ChatBridge, an approach to learning a unified multimodal model to interpret, correlate, and reason about various modalities without relying on all combinations of paired data.
ChatBridge is a multimodal language model capable of perceiving real-world multimodal information, as well as following instructions, thinking, and interacting with humans in natural language. Inspired by Flamingo and BLIP-2, we introduce perceiver modules to bridge the encoders and the LLM. we choose open-sourced Vicuna-13B as the LLM, which is built upon LLaMA, and reported to achieve 90% of ChatGPT's quality as per GPT-4's evaluation. As for the modal-specific encoders, we choose EVA-ViT-G as the vision encoder to encode images and videos, and BEAT as the audio encoder to encoder audios.
- Stage 1: Bridge each modality with language, leverage large-scale language-paired two-modality data for multimodal alignment training, including image-text, video-text, and audio-text pairs.
- Stage 2: Multimodal Instruction Tuning, instruction-finetune ChatBridge to align the model with user intent on a multimodal instruction dataset MULTIS, enabling more effective zero-shot generalization on multimodal tasks.
More examples can be found in the project page.
1. Prepare the code and the environment
Git clone our repository, creating a python environment and activate it via the following command
git clone https://github.com/joez17/ChatBridge.git
cd ChatBridge
conda env create -f environment.yml
conda activate chatbridge
2. Prepare the pretrained Vicuna weights
Please refer to MiniGPT-4's instruction here to prepare the Vicuna-13B weights. The final weights would be in a single folder in a structure similar to the following:
vicuna_weights
├── config.json
├── generation_config.json
├── pytorch_model.bin.index.json
├── pytorch_model-00001-of-00003.bin
...
Then, set the path to the vicuna weight in the model config file eval_configs/chatbridge_eval.yaml.
3. Prepare the pretrained checkpoint
Download the pretrained checkpoints Baidu key:o4v9.
Then, set the path to the pretrained checkpoint in the evaluation config file in eval_configs/chatbridge_eval.yaml.
The training of ChatBridge contains two alignment stages.
1. First pretraining stage
We use three kind of datasets to train ChatBridge in the first stage, including image-text datasets(CC, LAION), video-text datasets(Webvid-2.5M) and audio-text datasets(Wavcaps). To download and prepare the datasets, please check our first stage dataset preparation instruction. After the first stage, the multi-modal features are mapped and can be understood by the language model.

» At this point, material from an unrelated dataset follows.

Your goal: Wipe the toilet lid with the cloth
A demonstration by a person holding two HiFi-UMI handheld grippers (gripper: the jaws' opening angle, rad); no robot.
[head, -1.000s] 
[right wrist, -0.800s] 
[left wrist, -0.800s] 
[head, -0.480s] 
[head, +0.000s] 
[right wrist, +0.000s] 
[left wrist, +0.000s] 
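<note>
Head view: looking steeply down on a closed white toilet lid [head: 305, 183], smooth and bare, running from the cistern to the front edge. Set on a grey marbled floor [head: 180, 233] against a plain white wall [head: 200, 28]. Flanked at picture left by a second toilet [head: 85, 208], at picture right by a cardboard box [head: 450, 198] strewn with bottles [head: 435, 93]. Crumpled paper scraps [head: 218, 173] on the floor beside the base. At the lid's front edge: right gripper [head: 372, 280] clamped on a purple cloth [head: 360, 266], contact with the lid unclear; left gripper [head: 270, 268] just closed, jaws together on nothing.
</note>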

To launch the first stage training, run the following command. In our experiments, we use 8 A100. You can change the save path in the config file train_configs/chatbridge_pretrain.yaml
torchrun --nproc-per-node NUM_GPU train.py --cfg-path train_configs/chatbridge_pretrain.yaml
A ChatBridge checkpoint with only stage one training can be downloaded here.
2. Second finetuning stage
In the second stage, we use a small high quality instruction dataset MULTIS created by ourselves and convert it to a conversation format. To download and prepare our second stage dataset, please check our second stage dataset preparation instruction. To launch the second stage alignment, first specify the path to the checkpoint file trained in stage 1 in instructiontuning_configs/instructtuning_ivaavchat_ckpt13.yaml. You can also specify the output path there. Then, run the following command.
torchrun --nproc-per-node NUM_GPU train.py --cfg-path instructiontuning_configs/instructtuning_ivaavchat_ckpt13.yaml
Try out our demo demo.py on your local machine by running
python demo.py --cfg-path eval_configs/chatbridge_eval.yaml --gpu-id 0
We provide re-organized text annotation files in MULTIS datasets in this googledrive_link or baiduyun_link key:2gt3.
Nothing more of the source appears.